The advance could aid efforts to improve artificial intelligence (AI) and lead to new insights into brain function.
Critical to the research is a type of algorithm called a convolutional neural network, which has been instrumental in enabling computers and smartphones to recognise faces and objects.
“That type of network has made an enormous impact in the field of computer vision in recent years,” said Zhongming Liu, an assistant professor at Purdue University in the US.
“Our technique uses the neural network to understand what you are seeing,” Liu said.

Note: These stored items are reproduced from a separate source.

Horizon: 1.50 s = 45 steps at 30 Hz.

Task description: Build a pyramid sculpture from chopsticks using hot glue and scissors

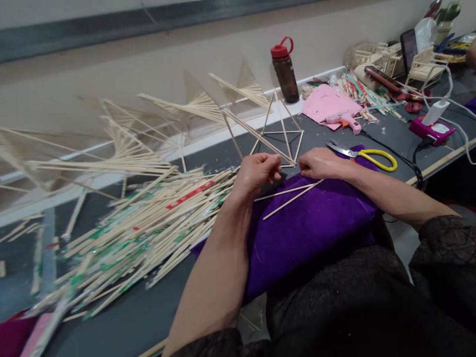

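My left hand [258,173] is closed, thumb against curled fingers, just in front of a stick frame [284,131]. Anything in its pinch is too small to make out. My right hand [322,164] has its fingers bent downward and closed near the frame's front corner; its fingertips are partly hidden, so what they grip does not show. Thin wooden sticks are joined into the pointed frame, which stands on the dark table. Under both hands lies a purple cloth [308,218], with two loose wooden sticks [288,202] meeting in a V on top.
Left of my hands spreads a heap of wrapped sticks [159,218]. Fan-shaped stick models [130,153] stand along the wall. Yellow-handled scissors [377,158], a pink glue gun [345,119], a corded purple power adapter [431,130] and a red-capped bottle [285,74] lie or stand rightward.
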Each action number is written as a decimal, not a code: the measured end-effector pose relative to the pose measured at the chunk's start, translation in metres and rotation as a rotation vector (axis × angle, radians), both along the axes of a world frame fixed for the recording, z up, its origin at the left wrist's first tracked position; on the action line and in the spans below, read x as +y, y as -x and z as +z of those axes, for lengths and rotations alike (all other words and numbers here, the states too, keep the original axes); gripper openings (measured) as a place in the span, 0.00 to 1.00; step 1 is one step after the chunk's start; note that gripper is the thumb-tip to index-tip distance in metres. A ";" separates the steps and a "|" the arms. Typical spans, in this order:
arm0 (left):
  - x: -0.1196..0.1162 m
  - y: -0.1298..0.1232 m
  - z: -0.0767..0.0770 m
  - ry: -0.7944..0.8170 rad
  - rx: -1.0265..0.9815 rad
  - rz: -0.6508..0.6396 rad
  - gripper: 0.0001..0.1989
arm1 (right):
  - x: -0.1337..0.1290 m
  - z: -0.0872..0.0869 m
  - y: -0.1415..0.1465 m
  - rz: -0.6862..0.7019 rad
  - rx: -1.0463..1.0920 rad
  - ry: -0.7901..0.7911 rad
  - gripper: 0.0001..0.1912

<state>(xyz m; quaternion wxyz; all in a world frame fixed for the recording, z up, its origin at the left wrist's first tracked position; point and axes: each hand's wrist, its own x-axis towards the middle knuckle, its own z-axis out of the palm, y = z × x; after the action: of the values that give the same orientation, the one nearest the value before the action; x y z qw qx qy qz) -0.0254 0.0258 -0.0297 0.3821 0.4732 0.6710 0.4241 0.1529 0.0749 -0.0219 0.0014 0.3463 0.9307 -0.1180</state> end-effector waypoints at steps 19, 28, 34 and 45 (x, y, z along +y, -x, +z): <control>-0.002 -0.006 -0.005 -0.082 -0.018 0.015 0.08 | 0.008 -0.009 0.000 -0.055 0.140 -0.028 0.12; -0.009 -0.014 0.003 -0.104 -0.270 -0.269 0.26 | 0.011 -0.010 -0.003 0.077 0.897 0.156 0.09; -0.013 -0.021 0.005 0.023 -0.182 -0.350 0.14 | 0.004 -0.009 0.000 0.161 0.865 0.246 0.15; -0.021 -0.005 0.023 0.004 -0.067 -0.376 0.21 | 0.000 -0.005 0.001 0.235 0.577 0.281 0.24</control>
<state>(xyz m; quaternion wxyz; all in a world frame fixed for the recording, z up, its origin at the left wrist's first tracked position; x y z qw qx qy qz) -0.0207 0.0046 -0.0064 0.4779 0.5751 0.5582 0.3595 0.1520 0.0753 -0.0272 -0.2005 0.1854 0.9010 -0.3370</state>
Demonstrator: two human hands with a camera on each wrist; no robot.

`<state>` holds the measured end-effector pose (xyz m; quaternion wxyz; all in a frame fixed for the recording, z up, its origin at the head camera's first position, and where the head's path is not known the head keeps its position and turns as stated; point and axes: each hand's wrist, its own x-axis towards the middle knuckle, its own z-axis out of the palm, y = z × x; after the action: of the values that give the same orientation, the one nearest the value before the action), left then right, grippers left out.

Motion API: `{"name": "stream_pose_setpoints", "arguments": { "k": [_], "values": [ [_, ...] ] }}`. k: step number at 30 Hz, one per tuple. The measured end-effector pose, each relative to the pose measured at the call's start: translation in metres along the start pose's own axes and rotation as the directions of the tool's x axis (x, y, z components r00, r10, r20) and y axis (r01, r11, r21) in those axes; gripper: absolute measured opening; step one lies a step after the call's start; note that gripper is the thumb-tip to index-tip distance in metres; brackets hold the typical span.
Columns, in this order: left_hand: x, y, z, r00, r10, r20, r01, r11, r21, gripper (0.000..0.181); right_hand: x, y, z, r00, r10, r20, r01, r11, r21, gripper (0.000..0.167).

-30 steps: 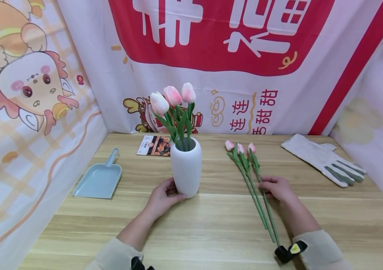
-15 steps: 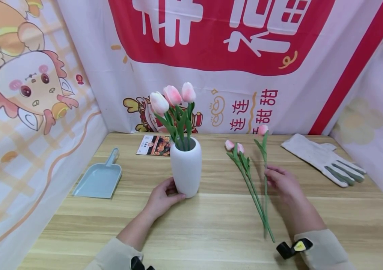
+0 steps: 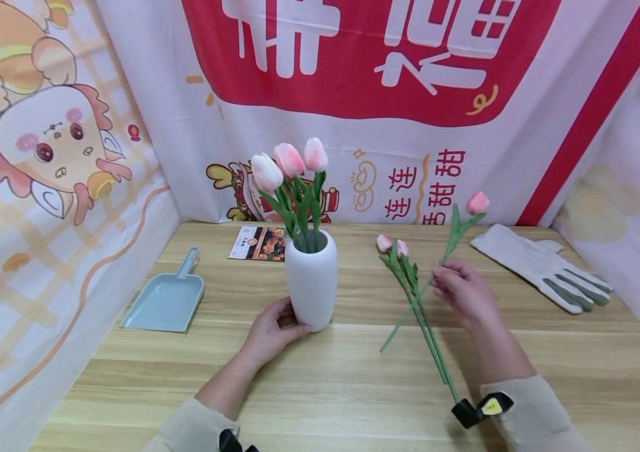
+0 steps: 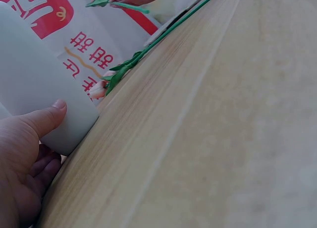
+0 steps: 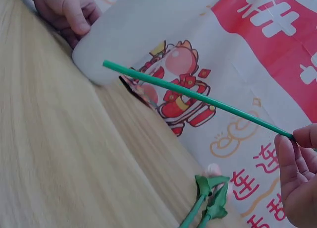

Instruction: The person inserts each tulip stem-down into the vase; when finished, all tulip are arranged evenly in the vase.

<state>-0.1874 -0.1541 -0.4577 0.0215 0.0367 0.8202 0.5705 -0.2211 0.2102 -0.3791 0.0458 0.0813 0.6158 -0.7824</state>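
A white vase (image 3: 311, 289) stands upright on the table with several pink-white tulips (image 3: 288, 160) in it. My left hand (image 3: 272, 333) holds the vase low on its left side; in the left wrist view the thumb (image 4: 52, 116) lies against its wall. On the right, my right hand (image 3: 467, 292) pinches a single pink tulip (image 3: 477, 203) by its stem, raised above the table. That tulip leans, bloom up to the right, and its green stem (image 5: 198, 96) points down toward the vase side. Two more tulips (image 3: 384, 243) lie on the table beside the right hand.
A light blue dustpan (image 3: 167, 301) lies at the left. Behind the vase is a printed card (image 3: 258, 243). Grey-white gloves (image 3: 543, 267) rest at the back right. Printed cloth (image 3: 354, 169) hangs along the back and sides of the wooden table (image 3: 320, 389).
My right hand has lifted one tulip off the table from beside the other two and tilted it, bloom to the right and stem end swinging left. The left hand and vase stay put.
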Motion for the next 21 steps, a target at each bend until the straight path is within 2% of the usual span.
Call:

Convolutional neural networks, a form of “deep-learning” algorithm, have been used to study how the brain processes static images and other visual stimuli.
“This is the first time such an approach has been used to see how the brain processes movies of natural scenes – a step toward decoding the brain while people are trying to make sense of complex and dynamic visual surroundings,” said Haiguang Wen, a doctoral student at Purdue University.
The researchers acquired 11.5 hours of Functional magnetic resonance imaging (fMRI) data from each of three women subjects watching 972 video clips, including those showing people or animals in action and nature scenes.
The data was used to train the system to predict the activity in the brain’s visual cortex while the subjects were watching the videos.
The model was then used to decode fMRI data from the subjects to reconstruct the videos, even ones the model had never watched before.
The model was able to accurately decode the fMRI data into specific image categories. Actual video images were then presented side-by-side with the computer’s interpretation of what the person’s brain saw based on fMRI data.